WHAT TO DO — Wherever the word "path" shows up in the data, report the line it sits in.

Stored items
---------------

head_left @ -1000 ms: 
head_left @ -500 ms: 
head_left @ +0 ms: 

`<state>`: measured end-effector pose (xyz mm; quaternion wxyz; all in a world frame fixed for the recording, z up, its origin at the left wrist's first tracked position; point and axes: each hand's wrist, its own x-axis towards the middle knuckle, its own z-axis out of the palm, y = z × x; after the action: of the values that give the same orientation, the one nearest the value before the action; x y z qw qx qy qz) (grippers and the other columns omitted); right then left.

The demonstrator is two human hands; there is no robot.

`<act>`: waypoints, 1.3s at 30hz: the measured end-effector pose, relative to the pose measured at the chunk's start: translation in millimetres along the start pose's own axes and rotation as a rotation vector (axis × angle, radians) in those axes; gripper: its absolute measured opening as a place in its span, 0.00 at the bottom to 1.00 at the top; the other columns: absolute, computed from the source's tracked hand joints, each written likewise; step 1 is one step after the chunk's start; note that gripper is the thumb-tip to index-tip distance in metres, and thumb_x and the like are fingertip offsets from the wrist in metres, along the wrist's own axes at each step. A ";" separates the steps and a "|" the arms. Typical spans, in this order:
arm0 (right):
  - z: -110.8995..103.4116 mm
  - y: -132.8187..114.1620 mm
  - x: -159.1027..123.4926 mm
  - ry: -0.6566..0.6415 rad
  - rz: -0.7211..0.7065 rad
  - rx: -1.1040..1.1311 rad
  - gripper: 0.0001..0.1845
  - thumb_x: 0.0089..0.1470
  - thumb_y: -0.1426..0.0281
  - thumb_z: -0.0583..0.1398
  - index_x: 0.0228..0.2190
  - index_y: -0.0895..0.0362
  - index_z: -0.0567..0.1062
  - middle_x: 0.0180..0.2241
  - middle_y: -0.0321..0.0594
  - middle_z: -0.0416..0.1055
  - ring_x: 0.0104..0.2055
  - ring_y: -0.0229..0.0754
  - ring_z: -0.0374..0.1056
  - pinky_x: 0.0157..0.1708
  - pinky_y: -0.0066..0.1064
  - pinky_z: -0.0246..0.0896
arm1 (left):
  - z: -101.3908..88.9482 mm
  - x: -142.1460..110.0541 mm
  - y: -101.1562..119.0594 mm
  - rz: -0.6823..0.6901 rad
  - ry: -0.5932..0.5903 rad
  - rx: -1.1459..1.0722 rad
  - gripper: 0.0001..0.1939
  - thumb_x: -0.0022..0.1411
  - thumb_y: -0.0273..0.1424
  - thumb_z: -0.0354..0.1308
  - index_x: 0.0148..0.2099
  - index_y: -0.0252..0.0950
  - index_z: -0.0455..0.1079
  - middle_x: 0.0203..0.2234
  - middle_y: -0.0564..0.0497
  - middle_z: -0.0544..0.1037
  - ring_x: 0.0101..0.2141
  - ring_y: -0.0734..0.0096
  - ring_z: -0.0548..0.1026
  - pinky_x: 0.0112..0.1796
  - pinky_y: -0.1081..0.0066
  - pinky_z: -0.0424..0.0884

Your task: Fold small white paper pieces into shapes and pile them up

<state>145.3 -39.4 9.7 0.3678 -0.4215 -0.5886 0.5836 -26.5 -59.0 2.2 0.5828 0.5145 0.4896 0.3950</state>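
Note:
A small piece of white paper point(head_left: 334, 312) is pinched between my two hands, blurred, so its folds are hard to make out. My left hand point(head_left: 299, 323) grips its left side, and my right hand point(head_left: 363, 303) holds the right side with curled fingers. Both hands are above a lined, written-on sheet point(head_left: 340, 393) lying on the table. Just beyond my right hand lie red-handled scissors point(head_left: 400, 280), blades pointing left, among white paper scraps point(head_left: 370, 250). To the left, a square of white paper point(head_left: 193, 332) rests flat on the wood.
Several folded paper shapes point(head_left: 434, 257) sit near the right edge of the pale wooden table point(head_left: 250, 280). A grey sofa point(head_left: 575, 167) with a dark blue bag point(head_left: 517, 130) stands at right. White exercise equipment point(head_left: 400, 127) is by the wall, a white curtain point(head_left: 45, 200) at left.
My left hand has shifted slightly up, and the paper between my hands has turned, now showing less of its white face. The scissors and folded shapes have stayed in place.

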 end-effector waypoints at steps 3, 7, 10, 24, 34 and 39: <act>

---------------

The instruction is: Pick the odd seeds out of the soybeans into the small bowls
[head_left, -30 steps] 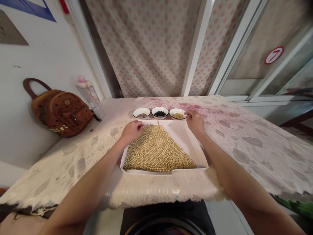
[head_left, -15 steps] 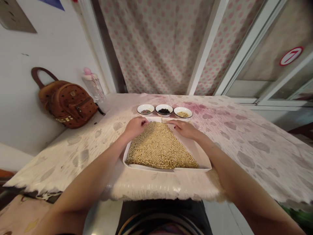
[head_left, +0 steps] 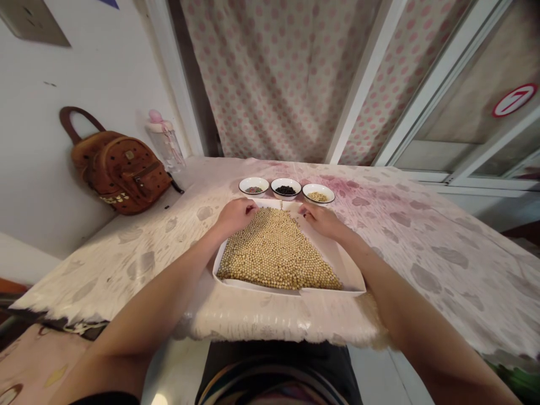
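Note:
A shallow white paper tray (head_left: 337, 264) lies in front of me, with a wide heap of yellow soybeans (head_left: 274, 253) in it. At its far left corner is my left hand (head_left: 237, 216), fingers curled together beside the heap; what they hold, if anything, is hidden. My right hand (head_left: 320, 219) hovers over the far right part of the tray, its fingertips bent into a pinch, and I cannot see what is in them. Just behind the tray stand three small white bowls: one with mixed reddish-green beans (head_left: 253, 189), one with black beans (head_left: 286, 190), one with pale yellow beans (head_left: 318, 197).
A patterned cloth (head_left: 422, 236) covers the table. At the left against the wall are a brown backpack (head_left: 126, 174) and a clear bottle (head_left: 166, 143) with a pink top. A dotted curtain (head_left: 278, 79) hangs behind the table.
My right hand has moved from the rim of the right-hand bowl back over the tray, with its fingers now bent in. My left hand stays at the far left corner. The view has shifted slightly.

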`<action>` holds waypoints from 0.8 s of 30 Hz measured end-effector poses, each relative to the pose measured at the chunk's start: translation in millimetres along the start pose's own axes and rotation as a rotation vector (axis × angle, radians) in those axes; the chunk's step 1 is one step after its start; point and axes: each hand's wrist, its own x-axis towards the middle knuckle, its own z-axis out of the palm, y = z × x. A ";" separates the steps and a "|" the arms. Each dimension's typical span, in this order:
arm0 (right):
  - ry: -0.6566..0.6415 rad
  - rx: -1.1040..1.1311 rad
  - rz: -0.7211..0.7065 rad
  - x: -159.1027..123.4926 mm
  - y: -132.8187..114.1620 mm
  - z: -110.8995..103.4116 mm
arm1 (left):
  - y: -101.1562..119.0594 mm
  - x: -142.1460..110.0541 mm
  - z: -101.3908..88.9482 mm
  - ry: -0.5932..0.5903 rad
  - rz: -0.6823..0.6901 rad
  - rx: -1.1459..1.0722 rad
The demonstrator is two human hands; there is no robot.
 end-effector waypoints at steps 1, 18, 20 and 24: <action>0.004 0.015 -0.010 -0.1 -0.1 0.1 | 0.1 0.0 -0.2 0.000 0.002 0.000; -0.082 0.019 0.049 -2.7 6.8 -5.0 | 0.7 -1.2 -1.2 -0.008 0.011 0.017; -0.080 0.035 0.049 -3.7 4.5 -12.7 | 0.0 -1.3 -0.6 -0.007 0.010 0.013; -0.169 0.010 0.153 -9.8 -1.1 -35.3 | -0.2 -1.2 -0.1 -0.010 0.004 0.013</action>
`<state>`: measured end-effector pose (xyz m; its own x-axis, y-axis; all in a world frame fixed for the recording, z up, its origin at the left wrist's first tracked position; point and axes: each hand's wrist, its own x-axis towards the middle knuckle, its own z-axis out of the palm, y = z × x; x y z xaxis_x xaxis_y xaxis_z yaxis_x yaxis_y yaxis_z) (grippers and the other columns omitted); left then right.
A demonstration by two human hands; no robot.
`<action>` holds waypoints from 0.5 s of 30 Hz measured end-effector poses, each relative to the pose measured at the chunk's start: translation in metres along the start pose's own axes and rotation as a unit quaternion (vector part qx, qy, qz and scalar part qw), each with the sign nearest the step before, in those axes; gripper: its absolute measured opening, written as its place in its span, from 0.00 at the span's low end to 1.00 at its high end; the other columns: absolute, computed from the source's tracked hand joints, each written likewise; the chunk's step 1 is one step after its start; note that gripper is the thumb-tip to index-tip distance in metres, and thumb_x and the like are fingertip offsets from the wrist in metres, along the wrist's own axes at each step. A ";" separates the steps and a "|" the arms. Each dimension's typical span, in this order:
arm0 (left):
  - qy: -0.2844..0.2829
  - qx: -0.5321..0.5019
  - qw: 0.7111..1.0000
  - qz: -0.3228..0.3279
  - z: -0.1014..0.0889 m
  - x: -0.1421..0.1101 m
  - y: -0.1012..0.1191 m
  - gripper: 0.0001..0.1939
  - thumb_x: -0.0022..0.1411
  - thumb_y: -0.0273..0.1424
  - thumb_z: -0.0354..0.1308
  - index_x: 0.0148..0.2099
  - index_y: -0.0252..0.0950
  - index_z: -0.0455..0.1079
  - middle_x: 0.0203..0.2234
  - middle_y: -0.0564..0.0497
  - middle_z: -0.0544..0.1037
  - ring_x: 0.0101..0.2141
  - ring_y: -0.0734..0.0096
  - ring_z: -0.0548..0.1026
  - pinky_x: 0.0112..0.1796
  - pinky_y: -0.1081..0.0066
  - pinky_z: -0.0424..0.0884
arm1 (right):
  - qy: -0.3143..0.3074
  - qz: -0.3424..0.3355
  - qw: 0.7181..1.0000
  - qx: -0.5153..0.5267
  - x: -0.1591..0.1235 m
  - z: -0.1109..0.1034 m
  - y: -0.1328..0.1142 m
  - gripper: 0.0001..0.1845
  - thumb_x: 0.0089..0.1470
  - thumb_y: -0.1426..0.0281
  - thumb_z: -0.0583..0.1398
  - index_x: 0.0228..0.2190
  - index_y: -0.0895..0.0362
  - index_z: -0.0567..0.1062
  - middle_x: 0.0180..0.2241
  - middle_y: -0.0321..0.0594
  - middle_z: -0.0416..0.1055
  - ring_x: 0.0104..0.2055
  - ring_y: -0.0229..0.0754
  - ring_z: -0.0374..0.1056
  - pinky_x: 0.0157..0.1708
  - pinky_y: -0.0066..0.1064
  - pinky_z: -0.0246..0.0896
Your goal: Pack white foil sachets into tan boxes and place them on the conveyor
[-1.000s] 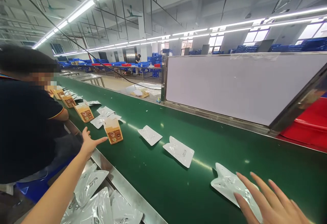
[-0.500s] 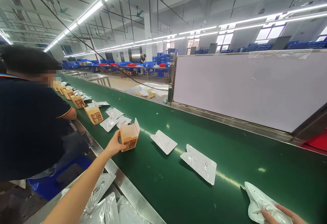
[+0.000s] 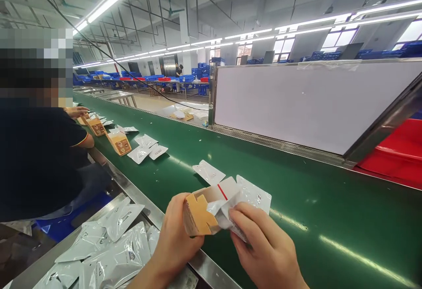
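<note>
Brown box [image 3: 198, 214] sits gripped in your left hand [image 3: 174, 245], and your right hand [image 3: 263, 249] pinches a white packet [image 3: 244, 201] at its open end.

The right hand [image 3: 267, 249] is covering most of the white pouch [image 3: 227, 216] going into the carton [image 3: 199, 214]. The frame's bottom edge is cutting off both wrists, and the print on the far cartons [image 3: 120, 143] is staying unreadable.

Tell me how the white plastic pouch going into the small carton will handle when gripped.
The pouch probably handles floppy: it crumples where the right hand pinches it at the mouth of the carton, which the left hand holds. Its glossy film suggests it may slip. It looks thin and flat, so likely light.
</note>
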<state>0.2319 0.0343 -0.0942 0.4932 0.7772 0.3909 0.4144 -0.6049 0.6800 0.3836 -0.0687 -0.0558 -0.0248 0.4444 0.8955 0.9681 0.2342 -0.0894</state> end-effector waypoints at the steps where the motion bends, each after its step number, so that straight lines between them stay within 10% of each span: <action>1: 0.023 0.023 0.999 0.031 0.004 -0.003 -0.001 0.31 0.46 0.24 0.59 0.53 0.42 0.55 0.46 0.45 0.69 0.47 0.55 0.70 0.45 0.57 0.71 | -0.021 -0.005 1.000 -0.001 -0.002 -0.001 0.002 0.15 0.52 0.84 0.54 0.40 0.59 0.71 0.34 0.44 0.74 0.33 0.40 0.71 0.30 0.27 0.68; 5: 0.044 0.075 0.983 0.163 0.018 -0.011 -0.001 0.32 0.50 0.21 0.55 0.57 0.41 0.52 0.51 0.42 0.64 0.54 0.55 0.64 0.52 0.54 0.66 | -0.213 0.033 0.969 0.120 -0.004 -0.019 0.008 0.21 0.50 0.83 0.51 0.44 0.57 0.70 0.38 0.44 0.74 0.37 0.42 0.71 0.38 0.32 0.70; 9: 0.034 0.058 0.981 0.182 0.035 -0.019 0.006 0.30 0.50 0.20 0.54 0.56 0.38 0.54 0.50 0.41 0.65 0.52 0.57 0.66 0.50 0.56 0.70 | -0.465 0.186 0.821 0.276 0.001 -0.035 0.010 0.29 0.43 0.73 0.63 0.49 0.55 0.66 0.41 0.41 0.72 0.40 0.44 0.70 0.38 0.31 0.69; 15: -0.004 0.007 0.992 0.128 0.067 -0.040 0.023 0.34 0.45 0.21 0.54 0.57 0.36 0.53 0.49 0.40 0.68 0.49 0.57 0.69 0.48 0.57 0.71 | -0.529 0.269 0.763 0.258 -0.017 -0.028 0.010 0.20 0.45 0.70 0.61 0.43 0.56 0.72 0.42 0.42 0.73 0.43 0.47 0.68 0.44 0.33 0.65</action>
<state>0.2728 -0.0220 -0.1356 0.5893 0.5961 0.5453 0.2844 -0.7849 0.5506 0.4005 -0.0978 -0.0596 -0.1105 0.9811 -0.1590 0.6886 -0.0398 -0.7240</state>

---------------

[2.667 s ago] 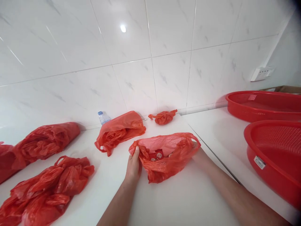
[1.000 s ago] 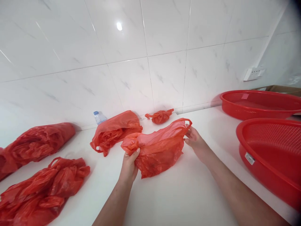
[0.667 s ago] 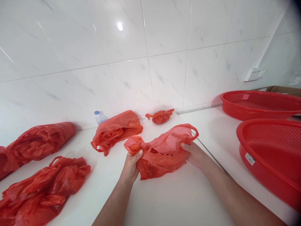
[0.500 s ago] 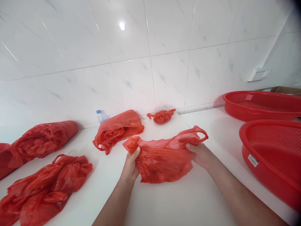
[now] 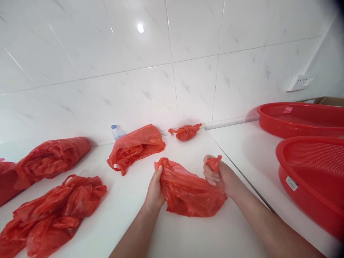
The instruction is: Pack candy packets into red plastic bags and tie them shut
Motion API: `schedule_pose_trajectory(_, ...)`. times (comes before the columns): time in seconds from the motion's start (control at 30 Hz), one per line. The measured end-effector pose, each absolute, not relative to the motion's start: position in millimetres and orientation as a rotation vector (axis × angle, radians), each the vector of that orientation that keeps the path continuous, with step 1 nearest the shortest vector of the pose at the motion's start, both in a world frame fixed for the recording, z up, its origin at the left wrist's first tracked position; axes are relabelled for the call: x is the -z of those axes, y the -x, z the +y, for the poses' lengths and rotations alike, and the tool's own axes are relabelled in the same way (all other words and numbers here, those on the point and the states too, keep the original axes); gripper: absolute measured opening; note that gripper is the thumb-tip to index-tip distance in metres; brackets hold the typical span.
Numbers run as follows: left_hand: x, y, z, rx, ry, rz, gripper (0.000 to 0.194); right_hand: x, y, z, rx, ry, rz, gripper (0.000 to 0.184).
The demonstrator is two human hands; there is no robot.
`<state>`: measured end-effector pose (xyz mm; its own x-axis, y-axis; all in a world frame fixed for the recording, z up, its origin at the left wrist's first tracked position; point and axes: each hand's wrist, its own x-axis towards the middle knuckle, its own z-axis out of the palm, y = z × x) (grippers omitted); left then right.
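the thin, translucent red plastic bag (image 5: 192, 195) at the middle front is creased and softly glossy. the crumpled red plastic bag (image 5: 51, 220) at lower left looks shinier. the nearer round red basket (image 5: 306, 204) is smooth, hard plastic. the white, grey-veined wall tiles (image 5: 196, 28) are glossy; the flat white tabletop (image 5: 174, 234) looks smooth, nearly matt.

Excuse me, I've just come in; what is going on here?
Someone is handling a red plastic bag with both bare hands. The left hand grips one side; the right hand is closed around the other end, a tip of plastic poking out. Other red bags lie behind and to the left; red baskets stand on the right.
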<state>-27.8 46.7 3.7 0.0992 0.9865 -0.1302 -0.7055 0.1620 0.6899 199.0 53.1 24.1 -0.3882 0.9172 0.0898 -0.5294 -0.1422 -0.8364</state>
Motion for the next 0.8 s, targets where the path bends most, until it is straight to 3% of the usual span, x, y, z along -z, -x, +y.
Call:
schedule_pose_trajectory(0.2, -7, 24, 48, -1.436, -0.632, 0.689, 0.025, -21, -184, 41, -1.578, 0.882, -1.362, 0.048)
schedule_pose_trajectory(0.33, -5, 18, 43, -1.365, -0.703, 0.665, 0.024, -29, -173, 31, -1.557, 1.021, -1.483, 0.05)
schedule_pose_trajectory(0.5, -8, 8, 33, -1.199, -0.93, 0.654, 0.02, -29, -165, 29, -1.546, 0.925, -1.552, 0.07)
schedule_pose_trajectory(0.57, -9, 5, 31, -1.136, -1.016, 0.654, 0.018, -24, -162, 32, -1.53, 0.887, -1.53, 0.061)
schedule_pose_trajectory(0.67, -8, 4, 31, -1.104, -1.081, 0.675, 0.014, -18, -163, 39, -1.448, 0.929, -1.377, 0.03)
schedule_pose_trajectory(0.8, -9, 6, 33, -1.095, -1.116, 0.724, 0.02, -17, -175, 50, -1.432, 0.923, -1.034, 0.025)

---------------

WRITTEN RESPONSE —
Motion API: `schedule_pose_trajectory(_, ...)`. times (comes before the columns): time in seconds from the motion's start (control at 30 Hz), one per line. The measured end-effector pose, each absolute, not relative to the motion's start: position in millimetres and orientation as a rotation vector (axis × angle, radians), each the vector of that orientation that keeps the path continuous, with step 1 nearest the shortest vector of the pose at the motion's start, both in a world frame fixed for the recording, z up, its origin at the left wrist's first tracked position; axes are relabelled for the call: x is the -z of those axes, y the -x, z the +y, for the poses' lengths and rotations alike, and the tool's own axes are relabelled in the same way (all other words and numbers here, those on the point and the states too, keep the original axes); gripper: absolute measured opening; note that gripper is the thumb-tip to index-tip distance in metres; brackets hold the typical span.
Motion for the next 0.8 s, targets where the path bends most, until it is straight to 3% of the usual span, x, y, z along -z, -x, +y.

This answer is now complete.